Jak wyglądałby Microsoft Surface zrobiony przez Apple?
05.02.2012 13:00, aktual.: 10.03.2022 16:30
Zalogowani mogą więcej
Możesz zapisać ten artykuł na później. Znajdziesz go potem na swoim koncie użytkownika
Ekrany dotykowe są już wszędzie i być może w niedalekiej przyszłości zastąpią również nasze biurka. Na razie jednak są to urządzenia zbyt drogie i chyba zbyt mało funkcjonalne, żeby wzbudzić masowe zainteresowanie konsumenta. Co by się jednak stało, gdyby za produkcję takich gadżetów wzięła się firma Apple?
Ekrany dotykowe są już wszędzie i być może w niedalekiej przyszłości zastąpią również nasze biurka. Na razie jednak są to urządzenia zbyt drogie i chyba zbyt mało funkcjonalne, żeby wzbudzić masowe zainteresowanie konsumenta. Co by się jednak stało, gdyby za produkcję takich gadżetów wzięła się firma Apple?
Stół dotykowy już nikogo dziś nie dziwi i na rynku pojawia się coraz więcej takich produktów. Firma Perceptive Pixel pokazała swoje ogromne ekrany, które można używać zamiast ściany, ExoDesk mógłby zastąpić dowolne biurko, a propozycja Japończyków konkurować z Microsoftem. Jak na razie ten rozwijający sie segment rynku nie wzbudził specjalnego zainteresowania Apple, ale fani tej firmy już próbują sobie wyobrazić jak mogłoby to wyglądać.

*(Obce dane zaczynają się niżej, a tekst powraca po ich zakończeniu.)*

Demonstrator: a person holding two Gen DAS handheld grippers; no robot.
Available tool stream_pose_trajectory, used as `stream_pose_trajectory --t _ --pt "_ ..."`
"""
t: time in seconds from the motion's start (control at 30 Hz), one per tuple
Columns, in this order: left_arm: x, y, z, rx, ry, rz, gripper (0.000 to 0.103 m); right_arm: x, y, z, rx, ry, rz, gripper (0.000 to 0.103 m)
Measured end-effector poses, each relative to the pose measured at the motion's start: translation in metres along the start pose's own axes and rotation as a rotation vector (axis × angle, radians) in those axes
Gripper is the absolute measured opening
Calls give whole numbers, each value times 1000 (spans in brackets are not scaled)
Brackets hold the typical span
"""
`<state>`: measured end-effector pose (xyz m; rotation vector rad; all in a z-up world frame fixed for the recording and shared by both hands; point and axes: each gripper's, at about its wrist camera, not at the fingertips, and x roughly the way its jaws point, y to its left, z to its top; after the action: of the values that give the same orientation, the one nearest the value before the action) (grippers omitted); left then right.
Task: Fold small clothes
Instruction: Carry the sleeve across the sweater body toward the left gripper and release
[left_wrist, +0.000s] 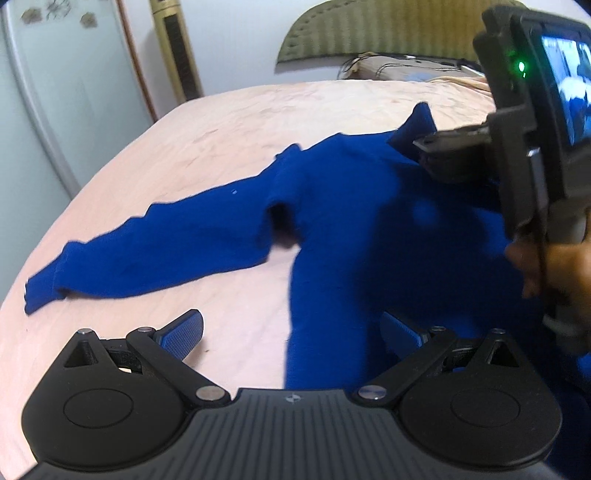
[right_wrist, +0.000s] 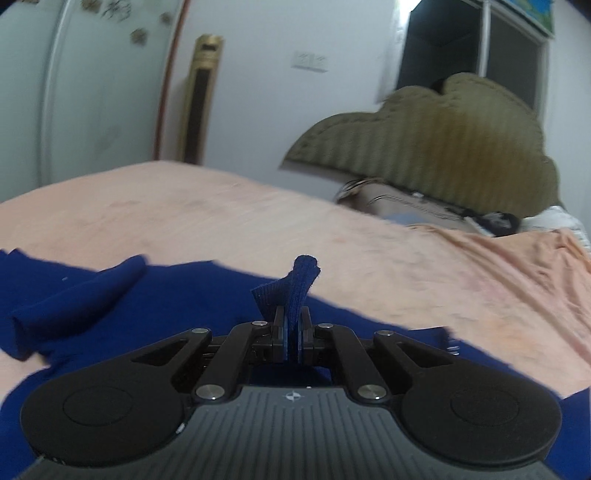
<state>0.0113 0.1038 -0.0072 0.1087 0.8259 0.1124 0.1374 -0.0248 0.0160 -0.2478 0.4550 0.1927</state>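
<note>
A small blue sweater (left_wrist: 354, 206) lies spread on a pink bedsheet (left_wrist: 229, 122), one sleeve (left_wrist: 147, 243) stretched out to the left. My left gripper (left_wrist: 291, 332) stands open above the sweater's lower edge, nothing between its fingers. In the left wrist view my right gripper (left_wrist: 424, 147) comes in from the right, held by a hand (left_wrist: 554, 269), and pinches the other sleeve's cuff over the garment's body. The right wrist view shows that gripper (right_wrist: 293, 325) shut on the ribbed blue cuff (right_wrist: 301, 280), which sticks up between the pads above the sweater (right_wrist: 184, 295).
A padded olive headboard (right_wrist: 424, 147) and a cardboard box (right_wrist: 399, 206) stand at the bed's far end. A tall gold appliance (right_wrist: 201, 96) and a pale wardrobe (right_wrist: 74, 92) line the wall to the left. The bed's edge (left_wrist: 110, 170) curves along the left.
</note>
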Motion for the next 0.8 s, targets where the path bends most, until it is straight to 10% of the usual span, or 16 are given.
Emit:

Adam Benton stworzył ciekawą wizualizację o nazwie iDesk, która miałby stanowić hipotetyczną odpowiedź Apple na Microsoft Surface. Cała powierzchnia biurka stanowiłaby dotykowy ekran, na którym można wyświetlać dowolne aplikacje, dokumenty i elementy środowiska graficznego. iDesk miałby zostać zintegrowany z iMaciem i równie łatwo łączyłby się z innymi urządzeniami firmy Apple. Wystarczy je położyć na powierzchni stołu, żeby urządzenie automatycznie je wykryło i zsynchronizowało.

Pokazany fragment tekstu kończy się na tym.